- _DIRECTIONS FOR THIS TASK_
Return each line of the records below that contains the word "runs".

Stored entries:

*** Block opens ***

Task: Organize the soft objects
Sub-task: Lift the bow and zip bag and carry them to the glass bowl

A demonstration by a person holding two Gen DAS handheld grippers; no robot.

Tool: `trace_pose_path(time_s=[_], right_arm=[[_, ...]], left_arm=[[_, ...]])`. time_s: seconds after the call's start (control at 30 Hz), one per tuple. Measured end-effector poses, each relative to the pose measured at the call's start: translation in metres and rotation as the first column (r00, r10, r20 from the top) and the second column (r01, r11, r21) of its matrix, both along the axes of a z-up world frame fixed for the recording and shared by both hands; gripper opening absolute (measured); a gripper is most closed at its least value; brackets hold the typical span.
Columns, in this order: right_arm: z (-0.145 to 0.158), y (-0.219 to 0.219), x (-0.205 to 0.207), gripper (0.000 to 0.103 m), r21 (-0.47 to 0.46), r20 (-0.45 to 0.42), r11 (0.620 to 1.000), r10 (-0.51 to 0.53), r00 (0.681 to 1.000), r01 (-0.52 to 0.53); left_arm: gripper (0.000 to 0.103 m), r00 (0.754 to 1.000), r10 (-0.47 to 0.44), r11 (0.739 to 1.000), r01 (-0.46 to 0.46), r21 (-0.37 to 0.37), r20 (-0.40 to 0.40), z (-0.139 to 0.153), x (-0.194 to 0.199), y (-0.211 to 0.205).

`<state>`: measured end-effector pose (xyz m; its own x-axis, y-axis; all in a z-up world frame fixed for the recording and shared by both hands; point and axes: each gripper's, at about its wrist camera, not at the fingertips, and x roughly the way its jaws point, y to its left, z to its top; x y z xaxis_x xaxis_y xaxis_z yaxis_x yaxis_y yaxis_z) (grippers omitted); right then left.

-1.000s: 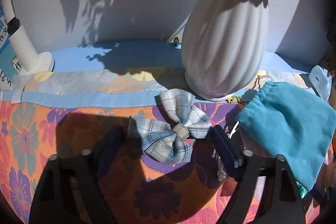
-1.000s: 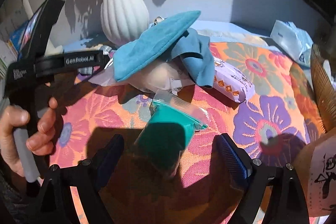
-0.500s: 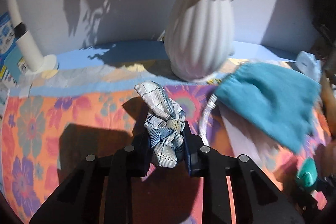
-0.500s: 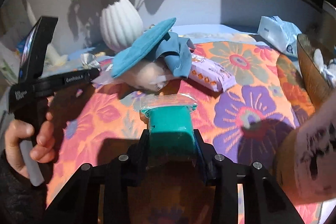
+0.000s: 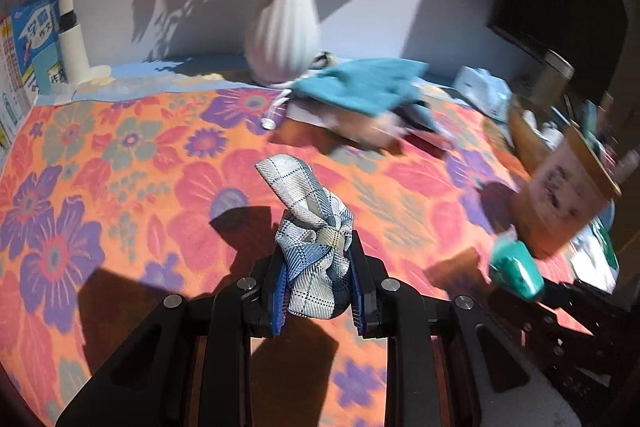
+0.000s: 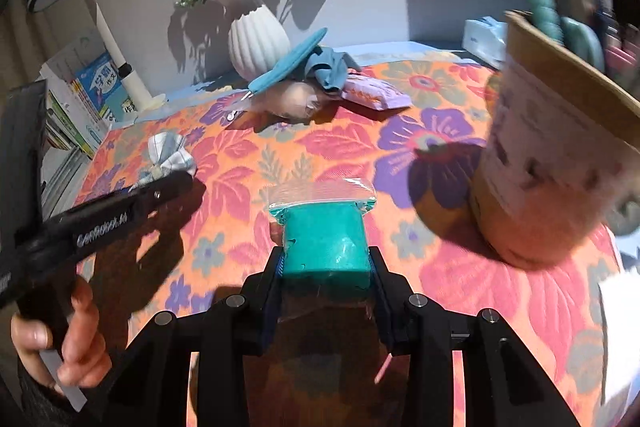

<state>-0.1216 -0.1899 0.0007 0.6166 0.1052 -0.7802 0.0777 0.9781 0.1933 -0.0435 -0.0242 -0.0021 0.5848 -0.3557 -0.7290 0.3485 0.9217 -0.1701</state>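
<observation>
Both grippers have closed on their loads and lifted them off the flowered cloth (image 5: 120,163) since a second ago, when the fingers stood spread around things lying flat. Now the left gripper (image 5: 318,279) pinches the plaid bow (image 5: 312,247) between its fingers, the bow bunched and standing up above the counter. Seen from the right wrist, that bow (image 6: 170,155) pokes out past the black tool held by a hand (image 6: 60,343). Between its own fingers the right gripper (image 6: 326,263) squeezes a teal pack in a clear bag (image 6: 326,243), held above the cloth just beside a brown paper cup (image 6: 552,163). Farther back, a blue pouch (image 6: 288,61) lies on a small heap beside the white ribbed vase (image 6: 258,41), with a purple packet (image 6: 376,95) next to it.
</observation>
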Motion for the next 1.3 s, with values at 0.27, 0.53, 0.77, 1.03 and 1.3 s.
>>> trace_pose_path(time_s=[0.27,0.53,0.77,1.03,1.3], right_arm=[[0.016,-0.019,-0.03,0.038,-0.025,-0.097,0.995,-0.102,0.99,0.1],[0.046,-0.069,-0.074,0.038,-0.085,-0.069,0.966,-0.248,0.966,0.242],[0.059,-0.124,-0.111,0.038,-0.052,-0.048,0.926,-0.376,0.925,0.373],[0.078,-0.174,-0.136,0.038,-0.008,-0.001,0.879,-0.477,0.879,0.477],[0.102,-0.229,-0.143,0.038,0.028,0.068,0.839,-0.543,0.837,0.543]], left_arm=[[0.022,0.996,-0.094,0.995,0.094,-0.044,0.002,0.014,-0.041,-0.034],[0.022,0.969,-0.24,0.968,0.243,-0.062,0.052,0.042,-0.087,-0.088],[0.022,0.923,-0.373,0.924,0.379,-0.058,0.098,0.063,-0.127,-0.14],[0.022,0.884,-0.451,0.886,0.461,-0.06,0.127,0.089,-0.154,-0.204],[0.022,0.87,-0.468,0.876,0.48,-0.05,0.158,0.125,-0.146,-0.265]])
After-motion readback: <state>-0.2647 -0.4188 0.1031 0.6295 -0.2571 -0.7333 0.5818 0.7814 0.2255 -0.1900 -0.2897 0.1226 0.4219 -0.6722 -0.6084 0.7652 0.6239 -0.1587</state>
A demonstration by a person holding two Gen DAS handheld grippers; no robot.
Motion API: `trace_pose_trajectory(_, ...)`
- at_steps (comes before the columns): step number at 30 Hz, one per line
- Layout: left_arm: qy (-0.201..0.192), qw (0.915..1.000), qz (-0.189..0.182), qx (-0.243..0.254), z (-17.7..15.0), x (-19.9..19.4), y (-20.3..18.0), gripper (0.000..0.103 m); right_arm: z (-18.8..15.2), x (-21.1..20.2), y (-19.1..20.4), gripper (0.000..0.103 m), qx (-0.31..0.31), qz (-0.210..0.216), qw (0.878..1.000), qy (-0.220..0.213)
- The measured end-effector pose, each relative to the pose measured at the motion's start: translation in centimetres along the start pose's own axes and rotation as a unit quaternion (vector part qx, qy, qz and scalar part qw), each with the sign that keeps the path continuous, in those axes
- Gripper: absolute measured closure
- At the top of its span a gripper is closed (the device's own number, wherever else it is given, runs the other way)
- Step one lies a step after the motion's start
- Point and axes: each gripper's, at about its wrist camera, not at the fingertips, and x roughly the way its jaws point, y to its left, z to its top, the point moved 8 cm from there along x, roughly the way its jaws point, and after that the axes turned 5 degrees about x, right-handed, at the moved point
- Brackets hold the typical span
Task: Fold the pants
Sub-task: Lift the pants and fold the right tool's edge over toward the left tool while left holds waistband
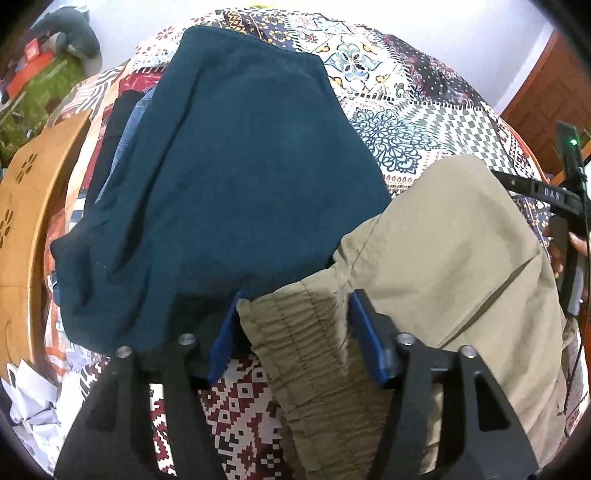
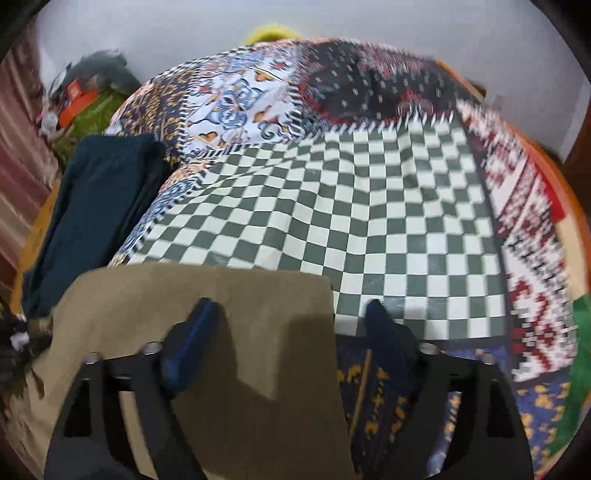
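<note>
Claw on the left [image 1: 293, 314] straddles, unclenched, the gathered waistband of the khaki cotton pants [image 1: 443, 258] at lower right, while the right claw [image 2: 288, 314] gapes over their leg, so folding seems barely begun.

A patchwork bedspread [image 1: 402, 122] covers the bed before me, its panels running from blue floral medallions to a green-and-white checkerboard [image 2: 332, 206] and red geometric blocks. A dark teal garment [image 1: 236, 177] lies folded on the spread to my left, on top of a blue denim piece [image 1: 127, 133] whose edge peeks out. Off the far left corner, a grey stuffed toy [image 1: 70, 29] sits beside an orange box [image 1: 35, 70] on a green cloth [image 1: 44, 99]. A carved wooden bed frame [image 1: 22, 195] edges the left side.
</note>
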Motion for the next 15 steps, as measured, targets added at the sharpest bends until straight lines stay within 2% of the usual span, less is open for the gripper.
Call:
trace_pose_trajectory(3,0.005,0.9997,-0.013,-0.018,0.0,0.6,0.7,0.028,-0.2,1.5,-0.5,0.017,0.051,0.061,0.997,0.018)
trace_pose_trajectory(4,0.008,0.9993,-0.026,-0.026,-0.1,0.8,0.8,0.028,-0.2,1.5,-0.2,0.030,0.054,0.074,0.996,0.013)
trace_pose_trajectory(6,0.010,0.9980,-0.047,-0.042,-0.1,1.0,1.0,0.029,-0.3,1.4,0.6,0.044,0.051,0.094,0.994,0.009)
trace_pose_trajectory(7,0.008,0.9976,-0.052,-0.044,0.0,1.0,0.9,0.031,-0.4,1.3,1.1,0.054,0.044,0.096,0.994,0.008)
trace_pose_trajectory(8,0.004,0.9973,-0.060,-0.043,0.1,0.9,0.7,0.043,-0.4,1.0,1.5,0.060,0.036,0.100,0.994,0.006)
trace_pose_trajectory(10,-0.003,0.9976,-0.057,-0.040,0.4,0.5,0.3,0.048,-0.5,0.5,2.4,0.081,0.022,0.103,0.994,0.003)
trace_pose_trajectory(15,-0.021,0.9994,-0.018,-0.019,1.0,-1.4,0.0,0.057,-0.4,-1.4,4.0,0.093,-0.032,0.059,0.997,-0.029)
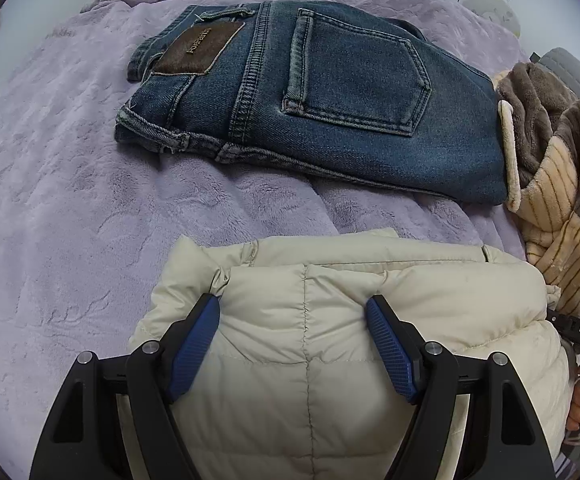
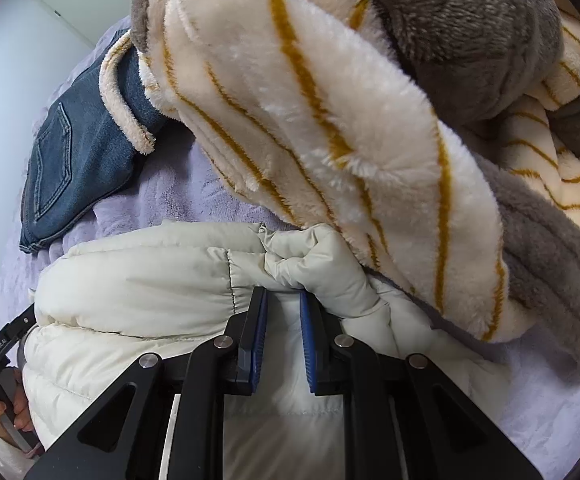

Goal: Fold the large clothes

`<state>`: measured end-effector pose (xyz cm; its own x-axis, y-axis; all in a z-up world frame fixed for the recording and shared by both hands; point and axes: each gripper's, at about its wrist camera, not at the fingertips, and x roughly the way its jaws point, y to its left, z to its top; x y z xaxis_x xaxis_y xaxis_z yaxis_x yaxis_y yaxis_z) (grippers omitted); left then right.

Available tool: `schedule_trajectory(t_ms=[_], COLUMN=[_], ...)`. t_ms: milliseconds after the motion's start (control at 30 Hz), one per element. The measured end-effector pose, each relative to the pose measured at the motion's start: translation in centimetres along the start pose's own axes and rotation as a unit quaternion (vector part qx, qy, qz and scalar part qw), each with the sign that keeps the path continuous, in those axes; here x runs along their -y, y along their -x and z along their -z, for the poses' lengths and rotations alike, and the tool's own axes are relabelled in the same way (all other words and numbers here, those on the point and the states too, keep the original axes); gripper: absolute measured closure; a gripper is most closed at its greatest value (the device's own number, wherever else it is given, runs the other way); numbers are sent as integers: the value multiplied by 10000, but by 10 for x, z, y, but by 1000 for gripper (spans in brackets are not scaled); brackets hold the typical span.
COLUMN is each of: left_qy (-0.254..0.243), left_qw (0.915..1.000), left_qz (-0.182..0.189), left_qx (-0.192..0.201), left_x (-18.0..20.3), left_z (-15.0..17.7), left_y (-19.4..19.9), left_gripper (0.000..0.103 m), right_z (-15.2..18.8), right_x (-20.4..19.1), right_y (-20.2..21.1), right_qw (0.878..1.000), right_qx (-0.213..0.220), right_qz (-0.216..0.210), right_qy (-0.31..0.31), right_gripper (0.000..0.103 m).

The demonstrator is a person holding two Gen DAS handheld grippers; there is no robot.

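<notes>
Cream puffer jacket lies folded on the lilac bed; left gripper straddles it with jaws spread, right gripper pinches its edge beside folded jeans.

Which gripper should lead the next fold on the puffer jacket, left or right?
Right, probably. The right gripper is pinched on a bunch of the cream puffer jacket, so it can pull straight away. The left gripper sits wide over the jacket; whether it grips is unclear.
</notes>
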<state>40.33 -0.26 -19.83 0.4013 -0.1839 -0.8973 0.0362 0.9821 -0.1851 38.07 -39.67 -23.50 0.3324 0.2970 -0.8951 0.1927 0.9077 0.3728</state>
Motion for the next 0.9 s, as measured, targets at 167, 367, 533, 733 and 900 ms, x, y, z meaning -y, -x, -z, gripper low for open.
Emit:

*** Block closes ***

- _SOLUTION FOR THIS EXERCISE_
- At the top of its span a gripper is closed (the device's own number, wherever else it is given, runs the other way)
Available tool: `schedule_trajectory(t_ms=[_], COLUMN=[_], ...)`. t_ms: milliseconds after the motion's start (control at 30 Hz), one per element. The measured end-effector pose, each relative to the pose measured at the motion's start: translation in centimetres along the start pose's own axes and rotation as a unit quaternion (vector part qx, qy, qz and scalar part qw), each with the sign that keeps the path continuous, in those axes; here x runs along their -y, y along their -x and z along their -z, for the poses' lengths and rotations alike, and the tool's own axes are relabelled in the same way (all other words and numbers here, those on the point and the states too, keep the original axes); gripper: absolute measured closure; a gripper is most closed at its greatest value (the device's own number, wherever else it is given, runs the other way); numbers are sent as integers: the value multiplied by 10000, but by 10 for x, z, y, but by 1000 for gripper (spans in brackets are not scaled); brackets hold the typical span.

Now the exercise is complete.